Isaac Newton, um gênio vaidoso

Um dos maiores físicos de todos os tempos, quem diria, era um narcisista convicto. Preocupado com sua imagem, Isaac Newton não só financiou várias das mais de 20 pinturas e bustos que o retrataram, como costumava escolher quais iria distribuir e para quem. Isso é o que mostra um estudo da historiadora da ciência Patricia Fara, da Universidade de Cambridge (Inglaterra), que analisou os retratos e hábitos do criador da teoria da gravitação universal.

Newton pintado por Godfrey Kneller em 1689

O atual mais famoso retrato do cientista foi pintado por Godfrey Kneller em 1689, dois anos após a publicação da mais conhecida obra newtoniana — os Principia Mathematica . No artigo publicado em 7 de fevereiro na revista Science , a pesquisadora analisa a tela e identifica ali todos os sinais de um estudioso dedicado e solitário: cabelos grisalhos e despenteados, rosto magro e pálido, mãos delicadas e roupas escuras. Mas como ter certeza da fidelidade ao modelo original?

No século 17, as pinturas eram importantes ferramentas de propaganda e retratavam os grandes pensadores como eles gostariam de ser vistos. “Os artistas adulavam seus clientes e freqüentemente escondiam sinais de velhice”, conta Fara em seu artigo. Os pintores de Newton, por exemplo, retratavam-no com um olhar penetrante — desmentido pelo bispo de Rochester, que conviveu com o cientista por 20 anos.

Os biógrafos de Newton também preservam a imagem de que ele evitava a fama e não se interessava por arte. Esse poderia até ser o comportamento adequado a um gênio discreto, mas evidências visuais apontadas por Fara sugerem que ele moldava a construção de sua imagem pública segundo seus interesses. O fato de financiar a confecção de imagens suas atesta uma grande preocupação com o resultado final.

Algumas delas eram dispostas por sua casa em Londres, onde seus convidados poderiam admirá-las. Certa vez, para impressionar a comunidade internacional de filósofos naturais (como eram então conhecidos os físicos), Newton doou um enorme retrato seu para a Royal Society com o rótulo ‘Sir Isaac Newton, President’ , estampado em letras de ouro. Ele também costumava enviar figuras suas em agradecimento por favores prestados.

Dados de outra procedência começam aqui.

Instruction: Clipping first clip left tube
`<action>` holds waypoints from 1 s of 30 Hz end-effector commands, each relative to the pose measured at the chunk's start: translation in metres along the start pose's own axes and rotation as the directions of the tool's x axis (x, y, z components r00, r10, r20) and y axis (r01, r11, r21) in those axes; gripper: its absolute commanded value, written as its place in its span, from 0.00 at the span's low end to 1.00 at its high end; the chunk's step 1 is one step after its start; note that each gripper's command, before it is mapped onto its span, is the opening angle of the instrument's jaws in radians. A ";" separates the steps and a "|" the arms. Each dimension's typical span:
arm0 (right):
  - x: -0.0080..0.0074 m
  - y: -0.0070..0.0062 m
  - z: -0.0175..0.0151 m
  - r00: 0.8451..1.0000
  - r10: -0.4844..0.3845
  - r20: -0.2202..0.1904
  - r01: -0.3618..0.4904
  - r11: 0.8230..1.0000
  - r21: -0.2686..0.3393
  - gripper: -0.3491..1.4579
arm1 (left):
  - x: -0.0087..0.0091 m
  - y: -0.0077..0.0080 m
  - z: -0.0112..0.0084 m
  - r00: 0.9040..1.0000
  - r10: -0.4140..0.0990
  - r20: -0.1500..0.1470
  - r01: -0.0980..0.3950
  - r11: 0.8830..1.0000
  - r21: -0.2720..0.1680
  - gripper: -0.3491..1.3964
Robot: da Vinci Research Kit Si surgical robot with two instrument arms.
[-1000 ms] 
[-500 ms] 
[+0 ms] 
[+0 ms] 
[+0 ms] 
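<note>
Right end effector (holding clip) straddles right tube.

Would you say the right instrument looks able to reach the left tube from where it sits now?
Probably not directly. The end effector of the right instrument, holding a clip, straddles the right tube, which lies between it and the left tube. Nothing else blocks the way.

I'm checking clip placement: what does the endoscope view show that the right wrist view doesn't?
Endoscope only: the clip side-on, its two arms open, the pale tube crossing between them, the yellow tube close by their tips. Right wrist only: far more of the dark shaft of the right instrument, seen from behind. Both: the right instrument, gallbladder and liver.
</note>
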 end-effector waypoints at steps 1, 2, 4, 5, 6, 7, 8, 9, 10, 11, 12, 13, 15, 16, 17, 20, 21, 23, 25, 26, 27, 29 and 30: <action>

Fara conta que, entre os diferentes retratos de Newton que circularam no século 18, o de 1689 não estava incluído. Ele ainda não havia sido difundido até 1857, quando foi descoberto por um cientista de Manchester (Inglaterra) e disponibilizado em uma grande exposição no local. Desde então, ainda que documentos modernos apontem o cientista como áspero e obsessivo, a pintura de Kneller — que mostra um bem-vestido Newton, como um gentleman sociável — transformou-se em ícone do gênio.